The Chargers left San Diego for Los Angeles in 2017 and this recent investment in the Padres product was all timed after their departure. The Padres have been one of baseball’s highest
payroll teams since then with big contracts paid out to Manny Machado, Fernando Tatis Jr. and Xander Bogaerts. They all extend through at least 2033.

“It was a business and baseball decision and the fans bought in,” Preller said. “They’ve given us their full support.”

But here’s the reality: The Padres have another new and untried manager in Craig Stammen, and a starting pitching rotation that’s highly questionable behind their first two starters. For
all the money spent, they have $42.8 million committed to the active rotation, $38.8 million of that to the top two starters, Michael King and Nick Pivetta.

King was one of the few players retained in the offseason, signed to a three-year contract worth $75 million despite making only 15 starts last season because of right shoulder and left knee injuries.

Gone from last year’s pitching staff are starter Dylan Cease, who signed with Toronto for an outrageous seven years and $210 million, and closer Robert Suarez, who went to Atlanta for three years and $45 million.

Yu Darvish and Joe Musgrove will start the season on the injured list. Both underwent Tommy John ligament replacement surgery on their right elbows. Darvish may never pitch again.

Musgrove, now 17 months out from his surgery, has had a few setbacks, so is being slow-walked. He may not be available until May at the earliest, Preller admitted. He hasn’t
pitched since March 4.

That’s $38 million in dead money – $20 million for Musgrove and $18 million for Darvish.

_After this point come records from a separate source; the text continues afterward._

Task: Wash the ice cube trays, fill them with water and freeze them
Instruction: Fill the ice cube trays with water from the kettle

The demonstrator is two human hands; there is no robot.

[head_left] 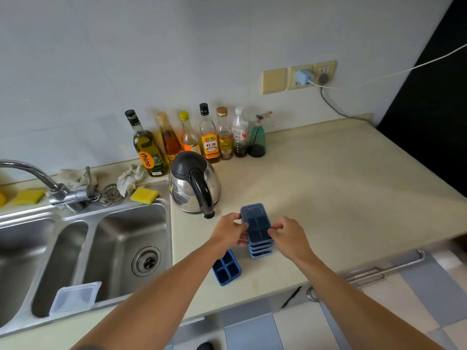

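While both hands close on it, the stack of dark blue rectangular plastic ice cube trays [260, 245] stands on the pale cream table [328, 185], just in front of the polished steel kettle with a black handle [194, 183] and to the right of the stainless steel sink [121, 223]. The left hand [230, 232] pinches the left long edge of the topmost tray and the right hand [290, 236] pinches the right long edge, so each grip is clenched on that rim; whether only the lid or the whole tray is taken cannot be told. A translucent, faintly frosted cover tops the stack, and square compartments show through it. An uncovered blue tray [226, 270] lies flat just beside the stack, partly hidden by the left forearm, and a clear plastic lid [75, 296] leans inside the sink. The trays look light, thin-walled and slightly flexible, and probably nest tightly, so the long rims near mid-length seem the best hold for separating them. Wet, the smooth plastic would likely be slippery; filled, each tray should be carried level. A yellow sponge [144, 195] rests on the sink rim.
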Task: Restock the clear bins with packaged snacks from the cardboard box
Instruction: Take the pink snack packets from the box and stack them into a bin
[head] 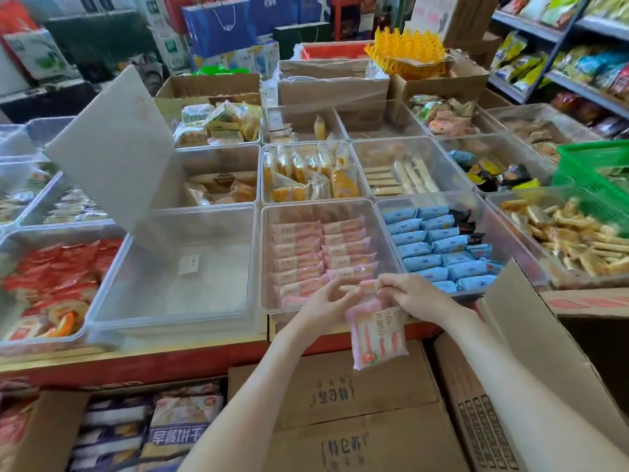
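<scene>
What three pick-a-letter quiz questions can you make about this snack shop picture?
1. The bin of blue packets sits where? A right of the pink-packet bin; B left of it; C on the floor.
2. The packet in the right hand is: A green; B pink; C black.
3. The grey lid is: A shut flat; B lying on the floor; C tilted up.
Answers: A, the two bins stand side by side; B, its wrapper is pink; C, it stands tilted over the bin without snacks.
</scene>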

Behind King and Pivetta, the Padres like Randy Vasquez, who will make $820,000 this season. Walker Buehler, a non-roster invitee to training camp, has survived two Tommy John surgeries. Nevertheless, Preller signed him to a $1.5 million, one-year deal that has enough incentives in it to get him to $2.5 million.

Buehler was pelted by the D-backs in his last outing, for seven runs on 11 hits and four homers in less than five innings. He hasn’t been told yet where he stands in the rotation.

“Just that I’m on the team,” said the right-hander who won the World Series twice with the Dodgers, but has since bounced from Boston to Philadelphia to the Padres.

German Marquez, signed for $1.75 million after finishing 3-16 with a 6.70 ERA last season in Colorado, should be the fifth starter, at least out of the gate.

It’s not what you want, as former Yankees manager Joe Girardi was fond of saying. But until the ownership change, there’s no more money for Preller to spend. And that’s the way one of their most important Padres seasons in recent memory will begin.